I want to say thank you to those people that help me in the public IRCs at in the channels #ubuntu and ##c.

But I want to give special thanks to Dave Poirier from IEEE, Michael Matz from Suse Linux because they always spent a lot of their time explaining me all I needed and they always answer my questions almost immediately. And special thanks to the open source movement.

Notes about revision 2

This revision is needed because the code I wrote in September 2008 doesn’t compile in modern Linux distributions and consequently some readers has sent me emails notifying me about that.

I’ve tested the whole source code in Ubuntu 14.04 but it has to work in any Linux distribution.

More important, the original article was hosted at and this service was discontinued so the article was lost.

I keep the original source code here in case you want to run it in a Linux distribution of the year 2008 or earlier.


In this article we discuss the construction of the skeleton of an ELF relocatable object file ready to be linked and executed in an Intel i386 processor.


This article assumes that you are familiar with the C language and the Assembler language.

If you are not familiar with the structure of ELF object files you must read the TIS ELF documentation.[1]

The sources in this tutorial were done using the Netwide Assembler version 2.10.09 and GNU C compiler version 4.8.2. To compile the tutorial’s source code the following packages must be installed in your system libelfg0 and libelfg0-dev.

All sources were tested in Ubuntu v14.04.

Be sure to install the libelfg0-dev because it is not installed by default in Ubuntu 14.04. You can install it using the Ubuntu Software Center.


Getting started

The goal of this article is to create a program capable of generate the simplest static skeleton of an ELF relocatable object file for Linux using the language C. With static I mean that the code generator will generate the same object file every time the user invokes it. The code inside this file will be the same always.

Once you run the code generator it will creates an object file which will be linked with the GNU Linker (ld) or any other linker.

The code generator uses the libelf library to alleviate the code writing. I’ll try to explain the most of the functions needed to create the object files. If you want to learn about how to obtain information from an ELF file then you must read the article written by Joseph Koshy[2].
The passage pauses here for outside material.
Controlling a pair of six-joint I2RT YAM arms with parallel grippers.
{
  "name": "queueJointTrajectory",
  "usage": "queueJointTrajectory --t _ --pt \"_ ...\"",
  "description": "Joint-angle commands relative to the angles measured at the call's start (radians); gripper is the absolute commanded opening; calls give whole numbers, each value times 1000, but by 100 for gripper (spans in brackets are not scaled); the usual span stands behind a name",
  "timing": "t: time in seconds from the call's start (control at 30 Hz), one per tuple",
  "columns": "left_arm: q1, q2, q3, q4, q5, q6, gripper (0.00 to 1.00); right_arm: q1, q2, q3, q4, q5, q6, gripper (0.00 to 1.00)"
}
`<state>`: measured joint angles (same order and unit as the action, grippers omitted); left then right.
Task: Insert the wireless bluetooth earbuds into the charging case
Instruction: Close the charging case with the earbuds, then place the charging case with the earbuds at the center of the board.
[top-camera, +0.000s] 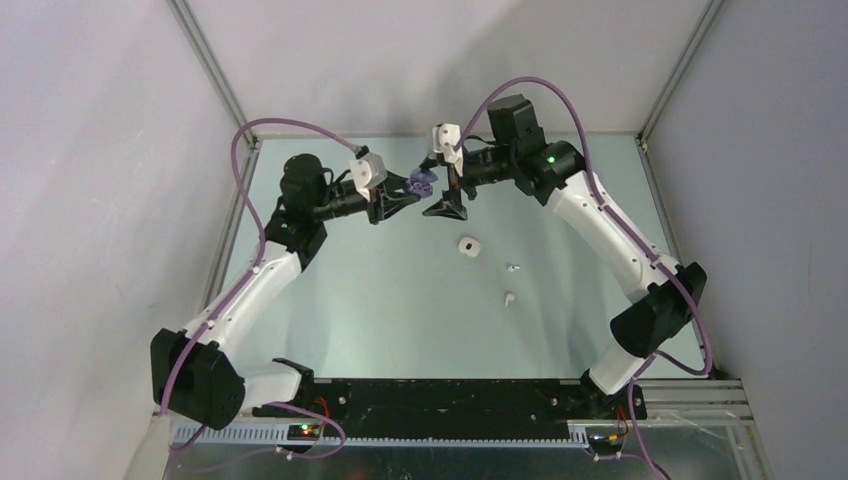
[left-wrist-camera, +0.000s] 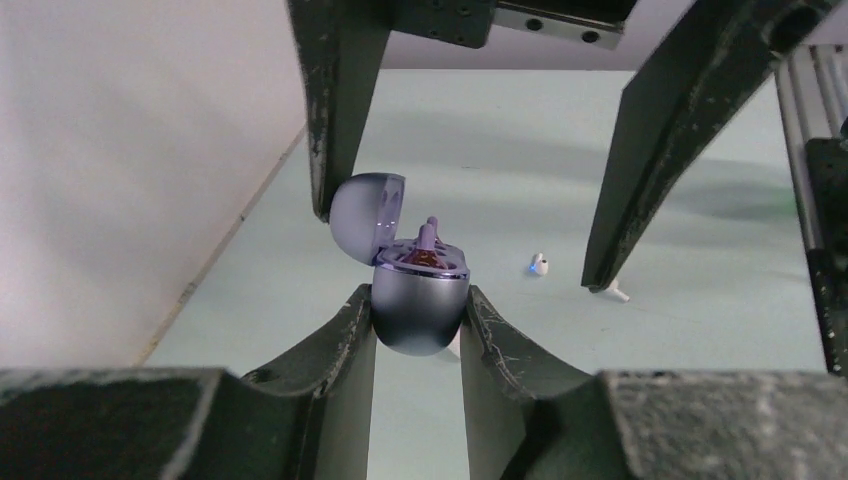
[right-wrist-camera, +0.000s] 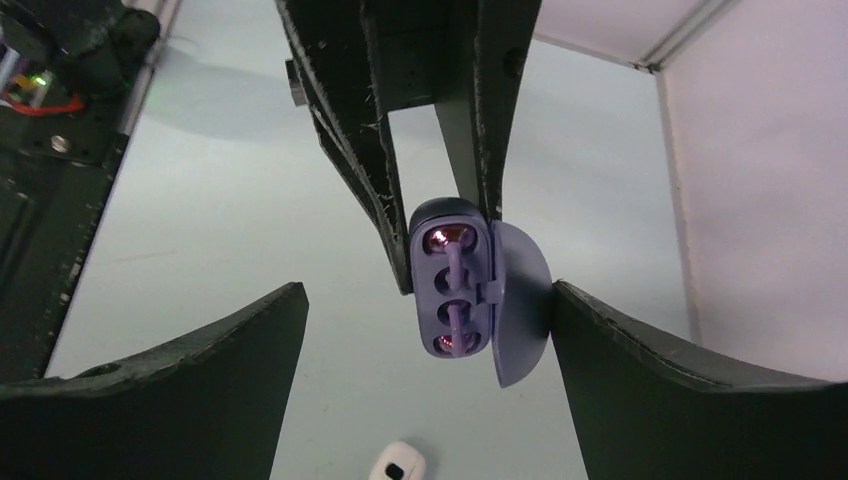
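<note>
Left gripper (top-camera: 402, 200) clamps purple case (left-wrist-camera: 420, 315), lid (left-wrist-camera: 365, 215) open, 2 purple earbuds (right-wrist-camera: 453, 262) seated inside. Right gripper (top-camera: 446, 207) released, jaws wide, at case's 4 o'clock. White case (top-camera: 467, 245), 2 white earbuds (top-camera: 513, 268) on table (top-camera: 350, 300), 5 o'clock.

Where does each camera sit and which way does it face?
Top external: overhead behind the robot, facing down at the table; both arms show.
Left wrist: behind the left tool, facing along it at the purple case it grips.
Right wrist: behind the open right tool, facing past it at that case.
All share the case.
</note>
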<state>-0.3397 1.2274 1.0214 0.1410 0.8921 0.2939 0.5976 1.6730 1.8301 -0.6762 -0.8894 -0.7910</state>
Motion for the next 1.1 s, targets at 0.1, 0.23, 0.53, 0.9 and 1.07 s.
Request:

All the structures that use the libelf library are explained in detail in the TIS (Committee) ELF documentation. This committee is in charge of the maintenance of the ELF file format. That’s why the ELF format is considered an open standard.
The code generator that will be built in this article is specific for the Intel 80386 architecture. But of course, changing some constants and a few lines of code you can get a code generator for any other Unix-like operating system and any other architecture.

All the source code used in each tutorial is available here. The files inside the package are available under the GPL v2.

Building the object file’s skeleton

This section is dedicated to the creation of the skeleton of the object file. Skeleton means the structure of an object file; in this case it will be a file that has only the minimum content needed to be linkable and executed.

For this section of the article we will use some tutorials which will show us how to build the skeleton of an object file that is ready to be linked. Each tutorial has a C source program ready to be compiled and executed. Each file is numbered in this way skeleton.x.c; where x correspond to the number of the tutorial.

For example, the file skeleton.1.c creates an object file that the only thing it does is return the control to the operating system. But the skeleton.5.c creates an object file that make a call to a function in the library.

To create the skeleton we need to write some code in the .text section of the object file so the faster way to do it is creating an assembler file with the same functionality than the skeleton that creates our C program, then we copy the data in each section of the object file generated by NASM and we write it in the same way in our C program.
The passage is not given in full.